== Information supplied ==
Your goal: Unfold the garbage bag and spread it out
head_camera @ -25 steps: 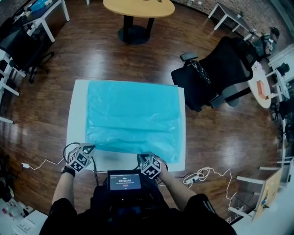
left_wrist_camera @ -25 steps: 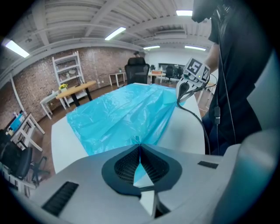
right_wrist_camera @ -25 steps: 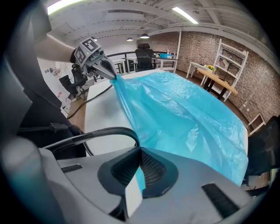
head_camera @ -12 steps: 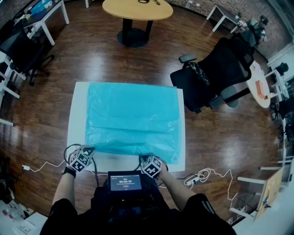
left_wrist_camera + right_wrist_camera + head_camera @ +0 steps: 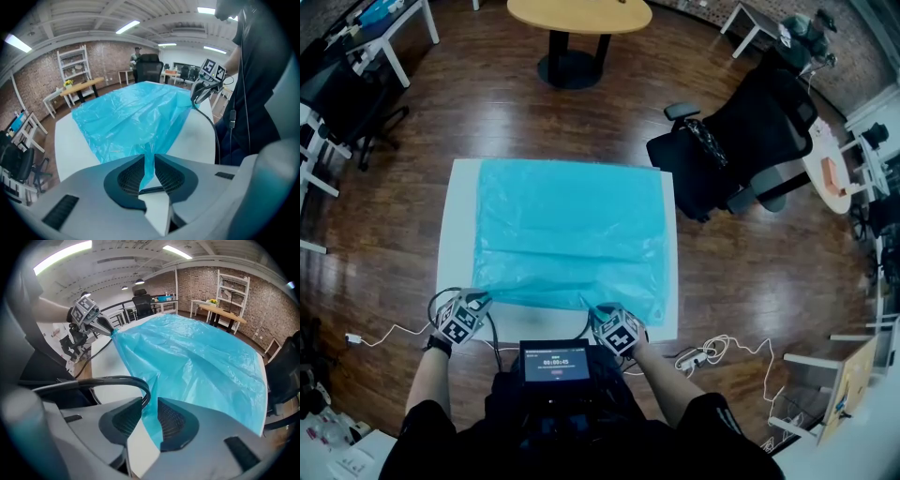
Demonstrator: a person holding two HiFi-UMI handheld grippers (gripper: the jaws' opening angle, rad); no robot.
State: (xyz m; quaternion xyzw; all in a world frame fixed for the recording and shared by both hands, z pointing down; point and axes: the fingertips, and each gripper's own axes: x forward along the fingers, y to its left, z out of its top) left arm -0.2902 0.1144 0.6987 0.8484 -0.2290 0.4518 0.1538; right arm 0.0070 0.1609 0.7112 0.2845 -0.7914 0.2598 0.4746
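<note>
left claw [image 5: 149, 161]: parted, just opening, garbage bag [image 5: 136, 117] edge between jaws | right claw [image 5: 150, 409]: likewise, bag edge between

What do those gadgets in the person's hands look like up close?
The left gripper and right gripper match: light grey plastic bodies, each with two jaws lined with dark ribbed pads. Each carries a cube of black-and-white square markers, and black cables loop off them. The person wears a dark short-sleeved top and a dark wristband on the left wrist.
</note>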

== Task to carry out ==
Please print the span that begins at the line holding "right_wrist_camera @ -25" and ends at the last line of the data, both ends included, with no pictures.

== Answer section ==
right_wrist_camera @ -25 steps: 
head_camera @ -12 steps: 
left_wrist_camera + right_wrist_camera + head_camera @ +0 steps: 
Demonstrator: a person holding two HiFi-UMI handheld grippers (gripper: the jaws' opening angle, rad); no robot.
State: (xyz m; quaternion xyzw; all in a world frame fixed for the recording and shared by both hands, z pointing down; point and axes: the fingertips, and each gripper's own axes: x forward along the fingers, y to its left, z out of its top) left arm -0.2902 0.1144 0.6987 0.8484 -0.2290 0.4518 0.1538; right arm 0.0070 0.1609 0.7112 0.2845 -0.7914 0.2598 0.4746
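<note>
left claw [image 5: 149, 161]: parted, just opening, garbage bag [image 5: 136, 117] edge between jaws | right claw [image 5: 150, 409]: likewise, bag edge between

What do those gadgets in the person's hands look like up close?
The left gripper and right gripper match: light grey plastic bodies, each with two jaws lined with dark ribbed pads. Each carries a cube of black-and-white square markers, and black cables loop off them. The person wears a dark short-sleeved top and a dark wristband on the left wrist.
</note>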

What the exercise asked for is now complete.